--- Task objective ---
One range is to be output from the listing below, exactly as written: the line with "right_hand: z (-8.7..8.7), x" to the line with "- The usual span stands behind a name", both kept.

--- Provided data ---
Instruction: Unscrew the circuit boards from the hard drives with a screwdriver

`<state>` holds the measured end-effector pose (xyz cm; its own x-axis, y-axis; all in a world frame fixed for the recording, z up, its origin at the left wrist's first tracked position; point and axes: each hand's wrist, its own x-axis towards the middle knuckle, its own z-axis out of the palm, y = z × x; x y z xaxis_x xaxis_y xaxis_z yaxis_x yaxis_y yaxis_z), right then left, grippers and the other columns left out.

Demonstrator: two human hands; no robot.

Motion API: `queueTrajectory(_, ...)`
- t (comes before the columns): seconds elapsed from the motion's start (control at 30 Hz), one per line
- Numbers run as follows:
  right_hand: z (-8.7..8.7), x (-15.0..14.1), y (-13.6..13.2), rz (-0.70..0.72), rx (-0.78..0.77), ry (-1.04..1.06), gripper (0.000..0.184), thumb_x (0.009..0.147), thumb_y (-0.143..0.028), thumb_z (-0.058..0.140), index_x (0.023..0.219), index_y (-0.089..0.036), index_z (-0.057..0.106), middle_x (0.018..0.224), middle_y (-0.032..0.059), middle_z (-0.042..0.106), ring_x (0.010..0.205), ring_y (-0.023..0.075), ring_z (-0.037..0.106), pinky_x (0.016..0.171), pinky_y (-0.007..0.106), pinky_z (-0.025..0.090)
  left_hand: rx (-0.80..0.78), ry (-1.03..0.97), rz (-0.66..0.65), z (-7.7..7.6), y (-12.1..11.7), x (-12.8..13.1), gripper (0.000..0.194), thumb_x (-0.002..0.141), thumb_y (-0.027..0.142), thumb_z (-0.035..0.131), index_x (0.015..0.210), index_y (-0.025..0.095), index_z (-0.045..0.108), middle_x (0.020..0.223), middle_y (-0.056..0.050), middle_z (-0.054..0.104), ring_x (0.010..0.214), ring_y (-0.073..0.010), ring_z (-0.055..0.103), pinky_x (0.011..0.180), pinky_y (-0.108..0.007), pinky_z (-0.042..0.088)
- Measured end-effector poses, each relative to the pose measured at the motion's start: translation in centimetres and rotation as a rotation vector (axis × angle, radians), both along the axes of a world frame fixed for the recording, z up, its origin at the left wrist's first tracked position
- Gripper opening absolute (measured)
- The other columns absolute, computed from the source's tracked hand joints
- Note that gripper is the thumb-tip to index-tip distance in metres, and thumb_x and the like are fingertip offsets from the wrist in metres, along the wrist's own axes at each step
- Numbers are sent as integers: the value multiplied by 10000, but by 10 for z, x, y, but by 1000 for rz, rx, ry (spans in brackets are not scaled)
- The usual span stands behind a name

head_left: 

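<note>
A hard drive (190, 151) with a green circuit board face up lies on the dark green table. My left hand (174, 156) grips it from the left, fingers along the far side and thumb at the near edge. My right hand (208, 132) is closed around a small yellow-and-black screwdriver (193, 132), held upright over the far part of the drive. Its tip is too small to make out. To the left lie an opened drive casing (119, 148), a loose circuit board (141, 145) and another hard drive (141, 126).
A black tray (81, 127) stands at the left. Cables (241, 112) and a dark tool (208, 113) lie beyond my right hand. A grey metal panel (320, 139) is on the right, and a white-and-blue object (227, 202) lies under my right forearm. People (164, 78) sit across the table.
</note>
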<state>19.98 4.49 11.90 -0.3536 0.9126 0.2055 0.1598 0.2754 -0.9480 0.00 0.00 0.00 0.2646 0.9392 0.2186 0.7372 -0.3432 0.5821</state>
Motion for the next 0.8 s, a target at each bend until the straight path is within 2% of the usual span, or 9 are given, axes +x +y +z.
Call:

--- Solution below ---
  right_hand: z (-8.7..8.7), x (-15.0..14.1), y (-13.6..13.2), rz (-0.70..0.72), rx (-0.78..0.77), ry (-1.04..1.06), gripper (0.000..0.184), thumb_x (0.009..0.147), thumb_y (-0.143..0.028), thumb_z (-0.058..0.140), index_x (0.023..0.219), index_y (-0.089..0.036), index_z (-0.057..0.106), middle_x (0.018..0.224), middle_y (-0.032..0.059), middle_z (-0.042..0.106), ring_x (0.010..0.205), ring_y (-0.023..0.075), ring_z (-0.037..0.106), pinky_x (0.016..0.171), pinky_y (-0.007..0.106), pinky_z (-0.025..0.090)
  left_hand: rx (-0.80..0.78), ry (-1.03..0.97), rz (-0.66..0.65), z (-7.7..7.6), y (-12.1..11.7), x (-12.8..13.1), gripper (0.000..0.194), thumb_x (-0.002..0.141), thumb_y (-0.027..0.142), thumb_z (-0.035..0.131), index_x (0.015..0.210), index_y (-0.025..0.095), index_z (-0.045..0.108), middle_x (0.020..0.223), middle_y (-0.056..0.050), middle_z (-0.054..0.104), ring_x (0.010..0.214), ring_y (-0.073..0.010), ring_z (-0.055..0.103), pinky_x (0.011..0.180), pinky_y (-0.108..0.007), pinky_z (-0.042..0.088)
- Measured end-effector poses, each relative to the pose measured at the motion's start: translation in centimetres and rotation as a rotation vector (axis × angle, radians), both along the axes of a world frame fixed for the recording, z up, its origin at the left wrist's first tracked position
- Gripper opening absolute (measured)
- The other columns absolute, computed from the source's tracked hand joints
- Note that gripper is the thumb-tip to index-tip distance in metres, and thumb_x and the like are fingertip offsets from the wrist in metres, along the wrist's own axes at each step
- Numbers are sent as integers: the value multiplied by 10000, but by 10 for z, x, y, but by 1000 for rz, rx, ry (spans in brackets are not scaled)
- The usual span stands behind a name

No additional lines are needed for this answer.